Malperformative inclusion is my extension of Sara Ahmed’s (2012) concept of non-performativity into the domain of institutional action. Non-performativity describes statements that fail to bring about what they name (a diversity commitment that substitutes for diversity action). Malperformative inclusion describes institutional actions that succeed in a very specific, limited way: they absorb critique, demonstrate awareness, and generate reputational return, while leaving the conditions they claim to address entirely unchanged. The lounge that closes at 5:00 PM. The diversity mural above the midnight cleaning shift. These are malperformative aesthetics: spaces and images that perform inclusion for the audiences who consume them from the outside, while serving as evidence of exclusion for the students trying to inhabit them.

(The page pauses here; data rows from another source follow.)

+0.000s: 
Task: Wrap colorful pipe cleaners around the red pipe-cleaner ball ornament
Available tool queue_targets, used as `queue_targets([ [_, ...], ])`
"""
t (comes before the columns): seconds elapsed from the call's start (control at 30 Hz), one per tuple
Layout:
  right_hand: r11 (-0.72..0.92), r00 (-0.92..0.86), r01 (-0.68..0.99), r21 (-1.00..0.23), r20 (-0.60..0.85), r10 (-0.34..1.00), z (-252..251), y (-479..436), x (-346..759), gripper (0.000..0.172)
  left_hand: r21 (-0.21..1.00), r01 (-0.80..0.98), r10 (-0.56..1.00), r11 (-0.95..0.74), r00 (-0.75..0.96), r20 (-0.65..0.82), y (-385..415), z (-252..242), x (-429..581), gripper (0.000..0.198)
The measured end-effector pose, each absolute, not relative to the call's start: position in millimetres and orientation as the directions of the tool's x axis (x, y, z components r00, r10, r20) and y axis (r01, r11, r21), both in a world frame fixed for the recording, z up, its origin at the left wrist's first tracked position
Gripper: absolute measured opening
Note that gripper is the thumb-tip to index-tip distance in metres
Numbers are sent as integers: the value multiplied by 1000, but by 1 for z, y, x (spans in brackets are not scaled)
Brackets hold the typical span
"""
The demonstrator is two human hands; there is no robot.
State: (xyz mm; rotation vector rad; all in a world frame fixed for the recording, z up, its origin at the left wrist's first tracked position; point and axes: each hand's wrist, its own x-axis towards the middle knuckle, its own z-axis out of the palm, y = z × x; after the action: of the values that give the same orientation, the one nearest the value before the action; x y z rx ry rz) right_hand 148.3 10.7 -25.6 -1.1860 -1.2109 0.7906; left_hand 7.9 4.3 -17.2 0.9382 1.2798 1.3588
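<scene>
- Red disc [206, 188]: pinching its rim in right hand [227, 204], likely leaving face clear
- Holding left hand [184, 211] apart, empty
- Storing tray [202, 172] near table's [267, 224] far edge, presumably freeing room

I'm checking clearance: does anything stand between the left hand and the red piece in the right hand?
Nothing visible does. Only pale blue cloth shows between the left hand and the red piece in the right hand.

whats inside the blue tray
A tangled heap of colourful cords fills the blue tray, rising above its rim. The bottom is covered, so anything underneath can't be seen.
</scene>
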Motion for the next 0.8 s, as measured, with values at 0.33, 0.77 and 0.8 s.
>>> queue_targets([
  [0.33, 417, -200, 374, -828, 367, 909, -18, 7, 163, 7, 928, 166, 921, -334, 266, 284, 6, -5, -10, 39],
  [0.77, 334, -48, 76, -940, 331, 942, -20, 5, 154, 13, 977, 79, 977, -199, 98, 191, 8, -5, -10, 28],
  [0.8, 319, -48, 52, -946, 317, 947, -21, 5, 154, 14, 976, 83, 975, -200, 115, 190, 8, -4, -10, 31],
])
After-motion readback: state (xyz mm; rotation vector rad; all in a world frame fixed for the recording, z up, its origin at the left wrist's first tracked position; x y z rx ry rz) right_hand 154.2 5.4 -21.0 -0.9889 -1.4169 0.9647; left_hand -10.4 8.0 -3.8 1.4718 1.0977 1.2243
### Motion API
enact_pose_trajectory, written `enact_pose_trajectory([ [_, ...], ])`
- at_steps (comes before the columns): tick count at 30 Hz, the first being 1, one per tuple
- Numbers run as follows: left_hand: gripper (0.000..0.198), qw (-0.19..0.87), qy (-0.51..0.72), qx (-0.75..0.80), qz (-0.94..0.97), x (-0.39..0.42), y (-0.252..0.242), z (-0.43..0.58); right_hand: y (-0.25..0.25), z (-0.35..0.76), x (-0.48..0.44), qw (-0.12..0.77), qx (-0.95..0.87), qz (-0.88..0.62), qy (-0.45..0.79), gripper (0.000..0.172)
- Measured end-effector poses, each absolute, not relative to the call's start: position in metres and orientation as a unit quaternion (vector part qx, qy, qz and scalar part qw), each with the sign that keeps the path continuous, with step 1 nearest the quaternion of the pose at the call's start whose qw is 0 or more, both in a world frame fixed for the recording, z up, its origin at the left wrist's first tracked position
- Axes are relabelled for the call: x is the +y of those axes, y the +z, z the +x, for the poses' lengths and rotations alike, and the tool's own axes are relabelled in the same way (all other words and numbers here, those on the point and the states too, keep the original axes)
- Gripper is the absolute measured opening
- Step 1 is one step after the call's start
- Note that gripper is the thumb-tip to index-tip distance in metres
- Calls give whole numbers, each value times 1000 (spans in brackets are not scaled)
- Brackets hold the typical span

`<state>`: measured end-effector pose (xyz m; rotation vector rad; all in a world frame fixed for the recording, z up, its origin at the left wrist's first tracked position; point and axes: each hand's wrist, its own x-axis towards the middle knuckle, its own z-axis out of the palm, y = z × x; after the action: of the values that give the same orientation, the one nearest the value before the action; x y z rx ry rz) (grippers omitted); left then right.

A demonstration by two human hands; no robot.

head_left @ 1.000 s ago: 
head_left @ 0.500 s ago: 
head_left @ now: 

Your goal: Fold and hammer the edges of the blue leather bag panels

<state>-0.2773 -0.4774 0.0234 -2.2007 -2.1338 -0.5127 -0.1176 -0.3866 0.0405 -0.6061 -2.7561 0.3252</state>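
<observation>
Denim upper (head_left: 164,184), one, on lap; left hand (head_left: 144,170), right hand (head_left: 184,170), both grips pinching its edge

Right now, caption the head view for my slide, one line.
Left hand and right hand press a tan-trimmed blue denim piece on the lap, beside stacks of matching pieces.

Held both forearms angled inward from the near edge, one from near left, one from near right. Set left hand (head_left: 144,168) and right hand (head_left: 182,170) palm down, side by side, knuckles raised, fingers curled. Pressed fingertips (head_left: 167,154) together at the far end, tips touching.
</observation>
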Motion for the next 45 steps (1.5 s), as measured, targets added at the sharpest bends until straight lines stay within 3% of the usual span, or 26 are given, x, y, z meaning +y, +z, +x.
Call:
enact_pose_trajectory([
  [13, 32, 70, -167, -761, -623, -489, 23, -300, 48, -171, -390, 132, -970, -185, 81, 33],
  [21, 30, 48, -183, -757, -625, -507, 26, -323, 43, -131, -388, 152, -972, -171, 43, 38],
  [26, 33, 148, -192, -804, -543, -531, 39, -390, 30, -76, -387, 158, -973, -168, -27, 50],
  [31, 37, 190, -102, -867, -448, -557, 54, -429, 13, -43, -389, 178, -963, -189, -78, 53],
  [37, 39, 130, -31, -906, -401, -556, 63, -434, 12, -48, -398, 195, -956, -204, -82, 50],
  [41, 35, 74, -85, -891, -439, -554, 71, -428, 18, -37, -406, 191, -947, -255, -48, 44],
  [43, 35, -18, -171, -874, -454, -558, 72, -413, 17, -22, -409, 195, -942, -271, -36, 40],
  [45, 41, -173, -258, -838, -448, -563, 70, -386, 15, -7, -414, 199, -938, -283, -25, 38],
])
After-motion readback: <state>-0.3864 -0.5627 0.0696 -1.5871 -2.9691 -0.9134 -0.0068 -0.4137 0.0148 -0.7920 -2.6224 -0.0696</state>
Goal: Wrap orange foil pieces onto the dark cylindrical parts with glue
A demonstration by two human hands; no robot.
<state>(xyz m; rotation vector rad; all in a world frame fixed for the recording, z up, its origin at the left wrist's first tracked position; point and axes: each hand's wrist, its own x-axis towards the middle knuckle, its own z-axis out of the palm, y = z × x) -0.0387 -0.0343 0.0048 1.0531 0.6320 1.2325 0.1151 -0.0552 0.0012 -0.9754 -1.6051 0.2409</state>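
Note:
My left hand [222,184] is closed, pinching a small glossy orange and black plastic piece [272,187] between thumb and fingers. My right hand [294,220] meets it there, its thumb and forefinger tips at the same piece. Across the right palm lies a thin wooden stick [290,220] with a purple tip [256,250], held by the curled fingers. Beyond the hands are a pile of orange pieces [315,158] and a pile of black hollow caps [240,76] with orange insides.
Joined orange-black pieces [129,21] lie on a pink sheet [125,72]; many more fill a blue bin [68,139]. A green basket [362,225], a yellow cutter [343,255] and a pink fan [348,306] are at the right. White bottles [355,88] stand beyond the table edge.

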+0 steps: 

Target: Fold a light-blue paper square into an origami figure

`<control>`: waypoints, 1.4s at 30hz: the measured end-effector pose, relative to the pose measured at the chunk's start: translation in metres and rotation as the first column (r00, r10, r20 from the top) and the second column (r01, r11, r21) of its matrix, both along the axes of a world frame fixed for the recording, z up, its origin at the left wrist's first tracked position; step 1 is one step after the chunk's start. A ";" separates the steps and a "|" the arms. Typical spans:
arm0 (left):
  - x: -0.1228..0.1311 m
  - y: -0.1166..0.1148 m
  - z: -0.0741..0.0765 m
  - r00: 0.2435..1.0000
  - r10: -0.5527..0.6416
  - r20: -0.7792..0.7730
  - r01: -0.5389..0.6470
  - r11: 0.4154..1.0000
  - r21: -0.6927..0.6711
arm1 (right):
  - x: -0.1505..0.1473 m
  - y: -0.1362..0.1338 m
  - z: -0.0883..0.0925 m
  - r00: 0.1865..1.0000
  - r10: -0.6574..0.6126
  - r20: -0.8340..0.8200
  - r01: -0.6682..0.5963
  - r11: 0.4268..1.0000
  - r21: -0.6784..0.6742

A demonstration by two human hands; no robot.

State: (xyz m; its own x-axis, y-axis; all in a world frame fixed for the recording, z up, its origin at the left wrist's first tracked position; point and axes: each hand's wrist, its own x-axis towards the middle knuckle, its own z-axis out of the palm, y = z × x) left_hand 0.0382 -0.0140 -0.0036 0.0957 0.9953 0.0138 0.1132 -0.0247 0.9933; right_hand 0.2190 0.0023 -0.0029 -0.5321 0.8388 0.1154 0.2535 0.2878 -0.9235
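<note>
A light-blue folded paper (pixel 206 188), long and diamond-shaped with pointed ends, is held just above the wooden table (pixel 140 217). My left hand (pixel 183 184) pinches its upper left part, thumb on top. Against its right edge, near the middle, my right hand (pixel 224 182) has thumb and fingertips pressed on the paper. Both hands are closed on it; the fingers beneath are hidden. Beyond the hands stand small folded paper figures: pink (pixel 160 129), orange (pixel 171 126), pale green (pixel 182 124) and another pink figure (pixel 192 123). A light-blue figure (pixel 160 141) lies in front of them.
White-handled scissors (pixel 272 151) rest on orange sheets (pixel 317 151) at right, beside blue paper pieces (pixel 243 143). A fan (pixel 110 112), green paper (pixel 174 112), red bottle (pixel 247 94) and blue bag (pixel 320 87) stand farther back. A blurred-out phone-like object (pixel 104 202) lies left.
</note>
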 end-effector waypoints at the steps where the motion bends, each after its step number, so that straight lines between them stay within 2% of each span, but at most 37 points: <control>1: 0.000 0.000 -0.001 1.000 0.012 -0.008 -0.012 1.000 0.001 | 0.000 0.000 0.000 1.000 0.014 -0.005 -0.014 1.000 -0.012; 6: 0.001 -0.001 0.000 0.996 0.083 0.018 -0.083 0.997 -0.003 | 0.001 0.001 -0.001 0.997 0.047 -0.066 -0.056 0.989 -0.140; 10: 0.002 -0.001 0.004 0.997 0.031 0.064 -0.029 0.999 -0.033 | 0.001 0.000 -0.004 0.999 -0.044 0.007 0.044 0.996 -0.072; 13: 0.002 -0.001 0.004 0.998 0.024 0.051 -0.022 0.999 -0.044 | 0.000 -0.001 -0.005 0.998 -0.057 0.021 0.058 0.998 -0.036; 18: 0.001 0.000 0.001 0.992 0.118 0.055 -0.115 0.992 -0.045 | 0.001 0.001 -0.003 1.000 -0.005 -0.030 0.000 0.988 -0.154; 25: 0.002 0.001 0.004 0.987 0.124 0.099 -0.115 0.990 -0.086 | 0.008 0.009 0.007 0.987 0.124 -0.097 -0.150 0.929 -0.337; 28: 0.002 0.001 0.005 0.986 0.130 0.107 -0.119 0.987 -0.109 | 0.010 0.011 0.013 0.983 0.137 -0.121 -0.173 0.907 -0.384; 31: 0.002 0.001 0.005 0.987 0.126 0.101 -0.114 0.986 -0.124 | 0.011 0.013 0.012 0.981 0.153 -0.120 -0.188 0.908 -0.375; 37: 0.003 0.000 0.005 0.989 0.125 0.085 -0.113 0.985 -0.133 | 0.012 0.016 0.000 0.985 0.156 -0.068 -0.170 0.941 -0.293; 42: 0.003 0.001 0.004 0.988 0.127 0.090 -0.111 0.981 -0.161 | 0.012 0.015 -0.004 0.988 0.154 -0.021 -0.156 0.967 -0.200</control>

What is the mindset of enough?
The mindset of enough is my term for the counter-logic that international students develop in response to institutional artificial scarcity. Rather than accepting the institution’s premise that there is never enough enough time, enough money, enough support, enough recognition students create sufficiency through community: shared meals, mutual aid networks, late-night study groups, the hidden stone behind the vending machine where you can sit for twenty minutes without anyone asking you to be productive. This is not merely coping. It is sophisticated resistance. It is a refusal of the institution’s scarcity logic. It is, in the language of Tara Yosso (2005), Community Cultural Wealth in practice.
About What Comes Next
When will the findings be available?
The full visual findings, including participant photographs and collaborative analysis, will be shared on this site following the doctoral defence. The defence is anticipated in 2026. Pre-defence content on this site describes the theoretical and methodological architecture without disclosing empirical findings.
What do you want administrators to do with this research?

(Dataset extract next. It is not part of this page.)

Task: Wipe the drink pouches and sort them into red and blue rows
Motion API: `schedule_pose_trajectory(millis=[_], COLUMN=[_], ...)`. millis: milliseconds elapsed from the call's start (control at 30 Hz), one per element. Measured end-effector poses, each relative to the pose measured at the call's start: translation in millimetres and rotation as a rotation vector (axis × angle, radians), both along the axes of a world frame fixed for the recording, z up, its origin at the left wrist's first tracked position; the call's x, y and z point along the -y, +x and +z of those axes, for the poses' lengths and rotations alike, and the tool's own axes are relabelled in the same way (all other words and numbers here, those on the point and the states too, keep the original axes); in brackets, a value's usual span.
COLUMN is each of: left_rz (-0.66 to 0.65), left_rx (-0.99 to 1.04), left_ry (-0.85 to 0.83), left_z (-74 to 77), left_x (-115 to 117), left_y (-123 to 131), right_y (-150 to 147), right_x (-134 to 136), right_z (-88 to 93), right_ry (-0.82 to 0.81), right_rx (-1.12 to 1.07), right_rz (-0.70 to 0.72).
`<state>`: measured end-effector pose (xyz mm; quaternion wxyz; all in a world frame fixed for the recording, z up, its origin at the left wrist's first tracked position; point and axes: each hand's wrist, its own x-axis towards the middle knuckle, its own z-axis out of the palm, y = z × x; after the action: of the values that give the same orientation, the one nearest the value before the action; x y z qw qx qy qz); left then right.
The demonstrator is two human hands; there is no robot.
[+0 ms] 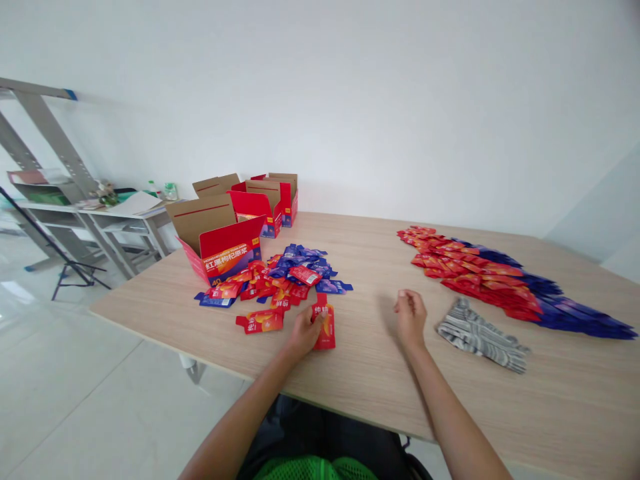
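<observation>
My left hand (pixel 303 331) rests on the wooden table (pixel 370 373) and pinches a red and orange pouch (pixel 326 327) that lies flat just right of it. Behind it spreads a loose heap of red and blue pouches (pixel 285 277). A single red pouch (pixel 261 321) lies to the left of the hand. My right hand (pixel 410 315) sits loosely curled on the bare table, apart from any pouch, with nothing seen in it. Grey striped gloves (pixel 480 335) lie to its right.
An open red carton (pixel 220 243) stands behind the heap, with more open cartons (pixel 270 197) further back. A long fanned row of red and blue pouches (pixel 505 280) covers the right side. Metal shelving (pixel 75 213) and a stand stand at the left.
</observation>
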<state>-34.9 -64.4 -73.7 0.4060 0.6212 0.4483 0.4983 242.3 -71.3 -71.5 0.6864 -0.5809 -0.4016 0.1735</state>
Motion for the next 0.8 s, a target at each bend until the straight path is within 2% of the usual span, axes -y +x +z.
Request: schedule_pose_trajectory(millis=[133, 200, 267, 367, 533, 633, 700, 800], left_rz=[0.034, 0.057, 0.074, 0.074, 0.029, 0.049, 0.093, 0.177], left_rx=[-0.046, -0.056, -0.081, -0.117, -0.103, -0.055, -0.027, -0.030], left_ry=[0.036, 0.033, 0.027, 0.035, 0.023, 0.023, 0.016, 0.013], left_z=[-1.4, -2.7, -3.7, -4.7, -8.8, -11.8, -12.4, -11.1], left_x=[-0.9, -1.7, -1.8, -0.5, 3.3, 4.2, 3.9, 3.8], left_y=[2.0, 2.6, 2.8, 2.1, -2.2, -5.2, -6.9, -8.8], right_y=[-36.3, -38.2, -31.5, -15.6, -0.3, -7.8, -22.3, -58.0], right_x=[-17.2, -28.8, -42.6, -66.0, -94.9, -98.5, -97.0, -92.1], right_z=[-16.7, -21.1, -21.0, -15.2, -3.8, -2.2, -4.7, -11.9], right_ry=[-0.094, -0.121, -0.129, -0.150, -0.134, -0.103, -0.073, -0.006], right_rx=[-0.048, -0.075, -0.101, -0.099, 0.021, 0.153, 0.289, 0.580], right_rz=[0.273, 0.334, 0.325, 0.210, -0.172, -0.255, -0.167, 0.134])
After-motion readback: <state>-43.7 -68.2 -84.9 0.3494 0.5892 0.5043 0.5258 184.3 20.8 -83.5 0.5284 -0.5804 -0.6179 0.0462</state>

I want administrators to understand that inclusion is not an aesthetic project. A lounge is not a strategy. A diversity statement is not a policy. The architecture of exclusion is structural, and the responses to it must be structural. Extend library and lounge hours to match when international students are available to use them. Revisit work-hour restrictions that force students into economic precarity. Create genuine mechanisms for international student voice in governance. Redesign curriculum to recognise non-Western knowledge systems as legitimate theoretical contributions rather than colourful anecdotes. None of this requires new buildings. It requires political will, reallocation of existing resources, and the honesty to admit that the current model is extractive.
What do you want students to take from this?

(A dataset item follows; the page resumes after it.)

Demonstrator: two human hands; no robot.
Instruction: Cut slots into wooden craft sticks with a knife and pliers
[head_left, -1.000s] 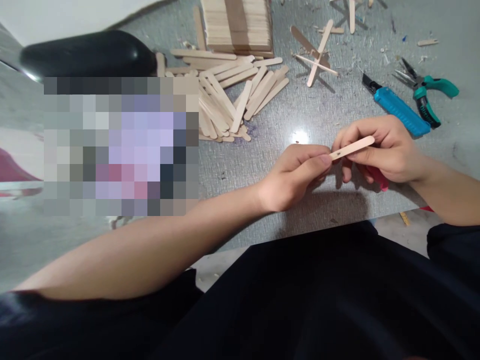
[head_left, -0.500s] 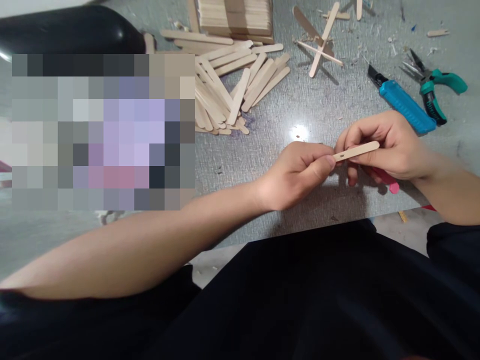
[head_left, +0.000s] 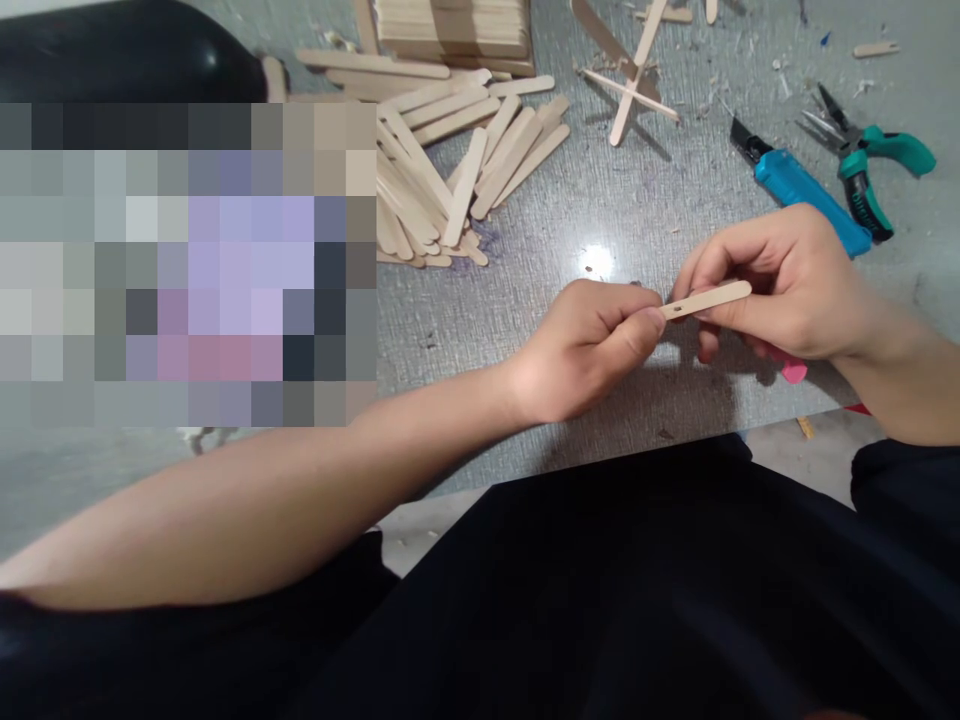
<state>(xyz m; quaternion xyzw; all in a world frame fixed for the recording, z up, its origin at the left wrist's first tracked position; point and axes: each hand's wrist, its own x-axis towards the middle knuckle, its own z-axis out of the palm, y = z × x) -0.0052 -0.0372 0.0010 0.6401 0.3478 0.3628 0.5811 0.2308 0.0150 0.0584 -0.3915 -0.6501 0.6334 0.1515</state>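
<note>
Pinching a wooden stick (head_left: 705, 299) between them, both hands are held just above the near edge of the counter (head_left: 600, 215). The left hand (head_left: 592, 350) is curled, thumb and forefinger clamped on the stick's left end. The right hand (head_left: 787, 285) grips the stick's right half, fingers folded over it and thumb along its near side. The stick lies nearly level, its long axis running left to right across the view. Its right end is tilted slightly up and away, and its flat face is turned upward. A small dark mark shows near the left end, just beside the left thumb. A pink thing (head_left: 793, 372) pokes out under the right hand; I cannot tell whether the hand holds it.

The counter is grey, finely textured and littered with wood shavings, with a bright glare spot beyond the hands. Farther back lie a heap of loose sticks (head_left: 450, 170), a neat stack (head_left: 457, 30) and a few crossed sticks (head_left: 634, 80). A blue knife (head_left: 802, 190) and green-handled pliers (head_left: 862, 165) lie well apart from the stick, beyond the right hand. A black rounded object (head_left: 127, 50) sits far left. Dark clothing fills the foreground.
</note>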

If you are an international student: you may find words here for experiences you have felt but could not name. The architecture of exclusion is not your imagination. The time tax is real. The conditional belonging is real. Your grandmother’s wisdom is legitimate knowledge. And the mindset of enough you and your community have built is not mere survival. It is resistance. You theorised your conditions before I had the language to write about them.
References
Ahmed, S. (2012). On being included: Racism and diversity in institutional life. Duke University Press.
Bourdieu, P. (1991). Language and symbolic power (G. Raymond & M. Adamson, Trans.; J. B. Thompson, Ed.). Harvard University Press.
de Sousa Santos, B. (2014). Epistemologies of the South: Justice against epistemicide. Paradigm Publishers.
Goffman, E. (1959). The presentation of self in everyday life. Anchor Books.
Kohl, E., & McCutcheon, P. (2015). Kitchen table reflexivity: Negotiating positionality through everyday talk. Gender, Place & Culture, 22(6), 747–763. https://doi.org/10.1080/0966369X.2014.958063
Mountz, A., Bonds, A., Mansfield, B., Loyd, J., Hyndman, J., Walton-Roberts, M., Basu, R., Whitson, R., Hawkins, R., Hamilton, T., & Curran, W. (2015). For slow scholarship: A feminist politics of resistance. ACME: An International Journal for Critical Geographies, 14(4), 1235–1259.
Nash, R. J. (2004). Liberating scholarly writing: The power of personal narrative. Teachers College Press.